* **What is needed**: Look for the line that has "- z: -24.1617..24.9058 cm" in the material below; please repeat it and every line after it, exactly, up to and including the line that has "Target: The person", and nothing else.

* **Dataset section**:
----------------

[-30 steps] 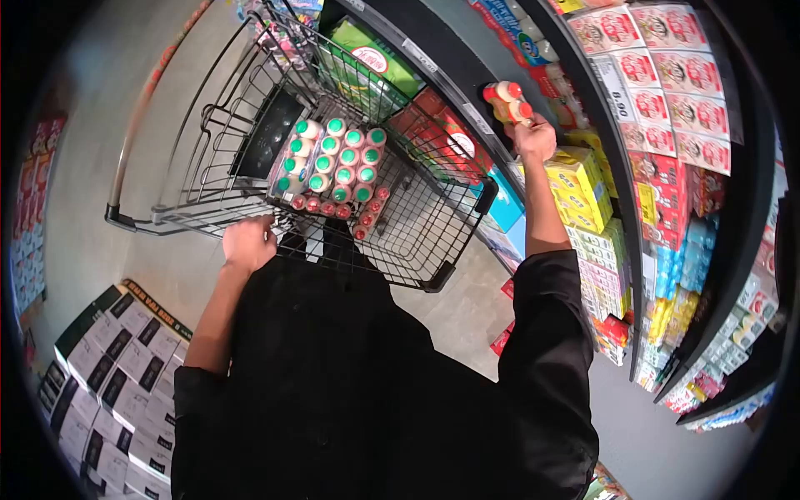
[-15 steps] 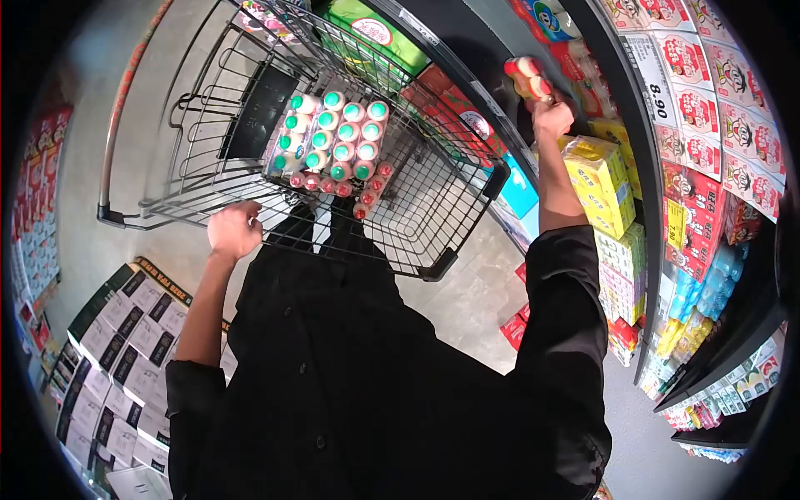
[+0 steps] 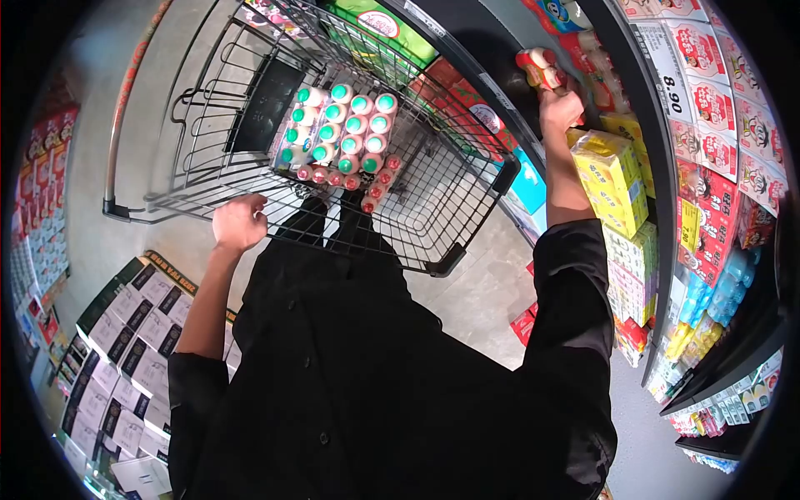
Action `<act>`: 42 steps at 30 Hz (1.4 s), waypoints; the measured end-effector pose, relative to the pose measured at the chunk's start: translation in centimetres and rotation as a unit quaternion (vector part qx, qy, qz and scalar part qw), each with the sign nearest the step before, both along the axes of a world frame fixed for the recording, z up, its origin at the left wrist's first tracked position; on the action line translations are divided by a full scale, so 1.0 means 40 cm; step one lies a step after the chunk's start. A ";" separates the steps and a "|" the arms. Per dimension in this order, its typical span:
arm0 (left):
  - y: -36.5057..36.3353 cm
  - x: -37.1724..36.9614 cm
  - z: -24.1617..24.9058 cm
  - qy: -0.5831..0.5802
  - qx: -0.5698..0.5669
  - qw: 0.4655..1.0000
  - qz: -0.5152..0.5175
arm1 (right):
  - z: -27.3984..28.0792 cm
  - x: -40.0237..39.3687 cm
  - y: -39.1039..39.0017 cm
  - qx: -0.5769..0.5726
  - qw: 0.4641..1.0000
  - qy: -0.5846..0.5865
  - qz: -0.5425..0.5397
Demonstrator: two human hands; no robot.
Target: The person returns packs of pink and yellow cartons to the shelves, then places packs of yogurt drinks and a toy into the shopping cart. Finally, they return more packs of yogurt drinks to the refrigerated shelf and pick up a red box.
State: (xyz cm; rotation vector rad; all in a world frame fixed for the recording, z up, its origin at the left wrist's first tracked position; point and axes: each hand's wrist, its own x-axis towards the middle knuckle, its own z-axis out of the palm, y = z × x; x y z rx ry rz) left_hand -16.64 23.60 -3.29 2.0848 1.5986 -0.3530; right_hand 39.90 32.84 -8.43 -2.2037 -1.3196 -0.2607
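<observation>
My right hand (image 3: 562, 112) is closed on a small pack of red-capped bottles (image 3: 540, 67) at a dark shelf, upper right. Similar red packs (image 3: 596, 71) stand beside it. Below that hand is a wrapped stack of yellow cartons (image 3: 612, 179). At the near side of the shopping cart (image 3: 450, 258), my left hand (image 3: 239, 223) curls over the wire rim; its fingertips are partly hidden. Inside the cart are packs of green-capped bottles (image 3: 350, 133), with red-capped bottles (image 3: 333, 177) along their near edge.
Shelves of red and white cartons (image 3: 704, 100) run down the right, with a price tag (image 3: 667, 83). Stacked white boxes (image 3: 137, 358) stand at lower left. Green packages (image 3: 379, 29) line the low shelf beyond the cart. Grey floor (image 3: 475, 308) shows between cart and shelving.
The view has shifted slightly, moving most things a little to the right. The bottle pack has tilted a little in my right hand. My left hand stays at the cart rim.
</observation>
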 end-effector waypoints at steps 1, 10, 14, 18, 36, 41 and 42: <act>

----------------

* **Exercise solution**:
  - z: -24.1617..24.9058 cm
  - qy: -0.5831..0.5802
  - qx: -0.5698..0.5669
  - qw: 0.4655..1.0000
  - qz: -0.5152..0.5175
arm1 (right):
  - z: -27.3984..28.0792 cm
  - x: -40.0237..39.3687 cm
  - y: -39.1039..39.0017 cm
  - qx: -0.5769..0.5726
  - qw: 0.4641..1.0000
  - qy: -0.5846..0.5865
  - qz: -0.5425..0.5397
Demonstrator: two human hands; no robot.
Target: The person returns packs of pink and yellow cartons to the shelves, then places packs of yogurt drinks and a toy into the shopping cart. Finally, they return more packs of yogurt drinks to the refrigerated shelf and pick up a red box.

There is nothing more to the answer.